When using automation cloud agents with the Composer 2 model, the agents were hitting cache reads on every automation run and on follow up prompts. Today, using the exact same prompts, it is barely touching cache reads and is mostly using input tokens instead.
For example, a PR review yesterday would use mostly cache read tokens with only a small amount of input tokens. Today, it shows zero cache read tokens and a large amount of input tokens.
Has something changed in the last 24 hours?
It seems to be effecting IDE and CLI as well. Here’s the results using the same prompt. The top two are from the same chat in ask mode. It completely ignored ask mode and implemented it (top entry).
Hello, I got Pro literally last night and was doing some work. I was checking to see how the usage goes compared to the enterprise account we have. After using for like an hour or 2, I have noticed a spike on consumption on each prompt. I was able to point out composer 2 or Auto(which is probably same) does not use any cache read and just drains my Read usage directly.
as an example on auto: Cache Read 0, Cache Write 0, Input 5,674,419 , Output 25,223 , Total 5,699,642
this is claude-4.6-opus-high-thinking an hour earlier: Cache Read 1,574,949, Cache Write263,971, Input 56,095, Output 24,699, Total 2,019,714
If I used like 3-4 hours, first half consumed my 3% while second half 26%
Their support agent says this is definitely a bug from backend, and I am hoping they will address this as this is a horrible to see within few hours of usage.
Hey, thanks for the detailed report. The table data really helps.

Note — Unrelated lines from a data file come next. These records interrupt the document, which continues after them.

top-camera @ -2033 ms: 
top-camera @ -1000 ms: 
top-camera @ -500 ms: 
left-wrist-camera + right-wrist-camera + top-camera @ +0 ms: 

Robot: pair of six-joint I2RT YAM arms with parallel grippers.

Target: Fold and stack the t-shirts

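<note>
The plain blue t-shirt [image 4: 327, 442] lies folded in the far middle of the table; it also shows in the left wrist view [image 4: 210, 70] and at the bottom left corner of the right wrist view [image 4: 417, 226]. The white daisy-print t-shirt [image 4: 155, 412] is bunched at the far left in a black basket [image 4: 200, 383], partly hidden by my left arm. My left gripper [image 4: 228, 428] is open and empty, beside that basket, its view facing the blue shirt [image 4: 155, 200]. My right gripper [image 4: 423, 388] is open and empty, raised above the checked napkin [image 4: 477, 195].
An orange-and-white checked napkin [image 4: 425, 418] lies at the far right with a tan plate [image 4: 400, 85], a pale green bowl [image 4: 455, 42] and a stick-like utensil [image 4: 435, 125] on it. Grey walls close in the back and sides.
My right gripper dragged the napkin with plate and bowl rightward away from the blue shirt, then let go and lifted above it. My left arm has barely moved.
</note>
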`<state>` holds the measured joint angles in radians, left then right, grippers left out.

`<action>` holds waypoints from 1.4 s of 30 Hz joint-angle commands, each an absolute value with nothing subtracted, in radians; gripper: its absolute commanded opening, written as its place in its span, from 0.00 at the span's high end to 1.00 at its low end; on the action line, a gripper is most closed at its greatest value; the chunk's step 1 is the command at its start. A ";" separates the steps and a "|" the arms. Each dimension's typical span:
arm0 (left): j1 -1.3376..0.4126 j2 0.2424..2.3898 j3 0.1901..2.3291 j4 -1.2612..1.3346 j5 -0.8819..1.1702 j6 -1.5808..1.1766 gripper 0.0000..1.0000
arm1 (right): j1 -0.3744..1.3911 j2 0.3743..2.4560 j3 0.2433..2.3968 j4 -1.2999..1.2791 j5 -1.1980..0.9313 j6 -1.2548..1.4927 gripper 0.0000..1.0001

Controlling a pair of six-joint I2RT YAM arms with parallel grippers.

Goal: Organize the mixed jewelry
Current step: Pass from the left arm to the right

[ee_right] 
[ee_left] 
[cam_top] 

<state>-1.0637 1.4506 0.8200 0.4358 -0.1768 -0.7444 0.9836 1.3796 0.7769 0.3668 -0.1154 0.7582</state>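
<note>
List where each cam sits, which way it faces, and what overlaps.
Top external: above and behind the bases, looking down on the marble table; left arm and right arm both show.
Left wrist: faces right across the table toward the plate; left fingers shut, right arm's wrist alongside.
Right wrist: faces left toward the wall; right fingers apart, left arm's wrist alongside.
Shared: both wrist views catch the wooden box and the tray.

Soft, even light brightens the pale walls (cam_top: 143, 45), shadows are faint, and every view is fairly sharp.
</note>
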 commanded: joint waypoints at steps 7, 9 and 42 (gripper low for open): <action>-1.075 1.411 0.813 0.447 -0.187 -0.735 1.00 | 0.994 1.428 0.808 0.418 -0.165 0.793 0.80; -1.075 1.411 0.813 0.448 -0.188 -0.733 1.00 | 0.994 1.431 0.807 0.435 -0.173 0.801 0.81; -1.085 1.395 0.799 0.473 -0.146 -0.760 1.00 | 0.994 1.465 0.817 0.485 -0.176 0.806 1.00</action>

This makes the situation clear: Composer 2 shows 0 cache reads, while Composer 2 Fast, Auto, and Composer 1.5 cache normally. It looks like a backend caching issue specific to Composer 2.
I’ve shared this with the team. No ETA yet, but your report and the confirmation from @Noravus helps us prioritize it.
As a workaround, if this is blocking, you can temporarily use Composer 2 Fast. Based on your data, it seems to cache correctly.
If you have a Request ID from one of the affected requests right top corner of the chat > Copy Request ID, please send it over. It’ll speed up the server-side investigation.
Could this be why last month I was able to get what felt like plenty of usage, whereas today alone (my usage reset to zero this morning) I have somehow eaten up 40% of my auto usage? I have no clue how this could be true.
Yeah, that’s very likely related. If you’re using Composer 2 or Auto (which can pick Composer 2), then no cache reads means the whole context is sent as input tokens, so your usage goes up fast.
As a workaround, try switching to Composer 2 Fast for now. Based on that thread, caching works fine there.
Can you share a couple things so we can check:
Which model are you using (Composer 2, Auto, or something else)?
A Request ID from one of the heavy requests: top right of the chat > Copy Request ID.
The team is aware of the issue, and your report helps with prioritization.